Hash Tables
A fitness app tracking hundreds of workouts across months needs to find this week’s Monday run. Linear search through an unsorted list means checking every entry until finding the match—taking O(n)
time. With 365 days of workouts, that’s potentially 365 comparisons just to find one value.
Hash tables solve this problem with mathematics instead of searching. A hash function transforms a key like “Monday Run” into a number. That number becomes an array index, allowing instant O(1)
access regardless of collection size. One calculation, direct retrieval—no iteration required.
In this chapter, we’ll explore hash table design principles and implement a robust, modern hash table in Swift using generics from Chapter 7 and collision resolution via linked lists from Chapter 9.
Understanding hash tables
Hash tables solve a fundamental problem in computer science: how do we store and retrieve data in constant time? The answer lies in using a hash function to transform keys into array indices, allowing direct access to stored values.
Keys & values
Compared to other data structures:
- Linked Lists: Flexible but require
O(n)
search time due to sequential traversal - Arrays: Fast indexed access but require knowing the exact position
- Hash Tables: Combine the best of both worlds - fast
O(1)
average case operations with flexible key-based access
A well-designed hash table can achieve constant time O(1)
for insertion, deletion, and lookup operations, making it one of the most efficient data structures available.
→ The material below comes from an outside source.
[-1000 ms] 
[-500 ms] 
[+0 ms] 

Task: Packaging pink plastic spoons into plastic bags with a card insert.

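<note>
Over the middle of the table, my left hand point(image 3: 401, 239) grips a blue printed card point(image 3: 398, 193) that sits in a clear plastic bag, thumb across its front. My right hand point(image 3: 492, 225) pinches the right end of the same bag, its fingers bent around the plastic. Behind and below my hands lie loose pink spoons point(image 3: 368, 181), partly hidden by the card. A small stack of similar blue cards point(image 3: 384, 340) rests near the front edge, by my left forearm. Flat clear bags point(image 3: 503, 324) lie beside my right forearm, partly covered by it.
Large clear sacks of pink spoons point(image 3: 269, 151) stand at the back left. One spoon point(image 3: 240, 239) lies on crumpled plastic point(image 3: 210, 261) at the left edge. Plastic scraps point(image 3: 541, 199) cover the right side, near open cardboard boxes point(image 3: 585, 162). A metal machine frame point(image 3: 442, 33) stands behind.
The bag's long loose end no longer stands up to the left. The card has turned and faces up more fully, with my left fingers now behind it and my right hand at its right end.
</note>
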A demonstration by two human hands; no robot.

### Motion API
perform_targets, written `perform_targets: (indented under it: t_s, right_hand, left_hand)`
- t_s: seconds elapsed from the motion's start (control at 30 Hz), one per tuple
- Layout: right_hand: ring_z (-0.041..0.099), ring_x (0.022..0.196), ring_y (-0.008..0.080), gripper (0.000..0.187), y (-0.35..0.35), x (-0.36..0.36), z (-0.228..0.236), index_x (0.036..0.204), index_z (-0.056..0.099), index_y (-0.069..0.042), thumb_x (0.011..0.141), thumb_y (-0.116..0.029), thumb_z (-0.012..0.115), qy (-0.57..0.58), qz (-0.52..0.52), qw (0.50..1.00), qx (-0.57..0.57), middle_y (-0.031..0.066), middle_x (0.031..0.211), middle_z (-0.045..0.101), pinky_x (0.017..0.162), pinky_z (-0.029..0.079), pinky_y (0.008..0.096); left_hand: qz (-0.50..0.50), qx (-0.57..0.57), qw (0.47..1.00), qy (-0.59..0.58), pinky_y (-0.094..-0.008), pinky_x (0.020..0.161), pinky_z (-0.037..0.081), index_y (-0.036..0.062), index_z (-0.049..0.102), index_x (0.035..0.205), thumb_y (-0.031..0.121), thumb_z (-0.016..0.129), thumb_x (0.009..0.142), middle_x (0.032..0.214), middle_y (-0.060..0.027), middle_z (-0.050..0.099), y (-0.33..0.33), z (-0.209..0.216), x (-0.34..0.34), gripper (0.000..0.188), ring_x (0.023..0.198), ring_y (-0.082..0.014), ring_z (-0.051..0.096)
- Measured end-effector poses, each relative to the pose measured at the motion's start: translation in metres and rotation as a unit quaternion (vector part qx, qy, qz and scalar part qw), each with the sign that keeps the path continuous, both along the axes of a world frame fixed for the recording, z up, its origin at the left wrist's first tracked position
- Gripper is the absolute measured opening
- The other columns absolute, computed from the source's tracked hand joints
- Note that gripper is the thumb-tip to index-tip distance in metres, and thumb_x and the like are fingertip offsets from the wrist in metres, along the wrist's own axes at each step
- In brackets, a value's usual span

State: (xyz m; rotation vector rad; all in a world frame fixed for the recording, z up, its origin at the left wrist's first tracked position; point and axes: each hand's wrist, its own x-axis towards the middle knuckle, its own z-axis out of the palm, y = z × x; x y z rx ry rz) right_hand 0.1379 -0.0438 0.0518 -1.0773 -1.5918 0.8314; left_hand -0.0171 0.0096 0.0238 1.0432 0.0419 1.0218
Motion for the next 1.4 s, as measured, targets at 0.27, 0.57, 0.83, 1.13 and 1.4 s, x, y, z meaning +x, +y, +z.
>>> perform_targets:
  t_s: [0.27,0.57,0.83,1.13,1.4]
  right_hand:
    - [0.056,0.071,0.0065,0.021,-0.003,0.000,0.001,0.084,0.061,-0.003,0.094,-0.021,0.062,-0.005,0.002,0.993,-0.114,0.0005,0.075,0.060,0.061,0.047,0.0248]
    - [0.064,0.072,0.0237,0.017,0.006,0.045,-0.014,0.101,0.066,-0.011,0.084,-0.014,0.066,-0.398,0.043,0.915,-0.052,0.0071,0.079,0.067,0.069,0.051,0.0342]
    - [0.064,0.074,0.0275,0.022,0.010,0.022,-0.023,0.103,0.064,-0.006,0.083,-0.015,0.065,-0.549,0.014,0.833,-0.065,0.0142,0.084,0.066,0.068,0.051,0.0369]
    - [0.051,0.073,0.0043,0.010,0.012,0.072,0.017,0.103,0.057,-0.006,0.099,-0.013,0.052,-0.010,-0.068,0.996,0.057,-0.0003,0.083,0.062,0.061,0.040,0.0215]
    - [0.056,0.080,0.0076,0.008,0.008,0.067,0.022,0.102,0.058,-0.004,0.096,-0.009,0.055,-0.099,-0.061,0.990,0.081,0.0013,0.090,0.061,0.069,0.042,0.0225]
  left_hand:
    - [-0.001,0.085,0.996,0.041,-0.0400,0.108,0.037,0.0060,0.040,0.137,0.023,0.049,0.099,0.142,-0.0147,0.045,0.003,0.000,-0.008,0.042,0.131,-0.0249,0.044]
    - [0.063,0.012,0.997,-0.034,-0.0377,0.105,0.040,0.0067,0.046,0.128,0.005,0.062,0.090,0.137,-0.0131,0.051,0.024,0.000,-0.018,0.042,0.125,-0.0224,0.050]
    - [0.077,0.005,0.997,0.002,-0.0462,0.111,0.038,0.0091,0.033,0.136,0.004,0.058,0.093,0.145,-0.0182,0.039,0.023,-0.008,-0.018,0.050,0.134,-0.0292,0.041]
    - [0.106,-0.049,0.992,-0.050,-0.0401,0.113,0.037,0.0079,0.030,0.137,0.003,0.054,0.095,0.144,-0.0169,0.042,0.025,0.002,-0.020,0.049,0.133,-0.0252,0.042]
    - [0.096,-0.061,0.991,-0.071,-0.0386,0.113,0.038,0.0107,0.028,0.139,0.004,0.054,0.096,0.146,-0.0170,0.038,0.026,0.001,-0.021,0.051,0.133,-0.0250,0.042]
iOS apps use hash tables extensively. UserDefaults stores app preferences as key-value pairs for instant lookup. HTTP headers in network requests use hash table lookups. Workout tracking apps retrieve today’s stats by date using hash calculations instead of iterating through all dates. Caching systems store expensive computations for instant retrieval.
The mechanics are elegant: hash the key to produce a number, use modulo to convert that number into an array index, jump directly to that position in O(1)
time. No loops. No comparisons. Just mathematics. This is why key-value lookups feel instant even with thousands of entries.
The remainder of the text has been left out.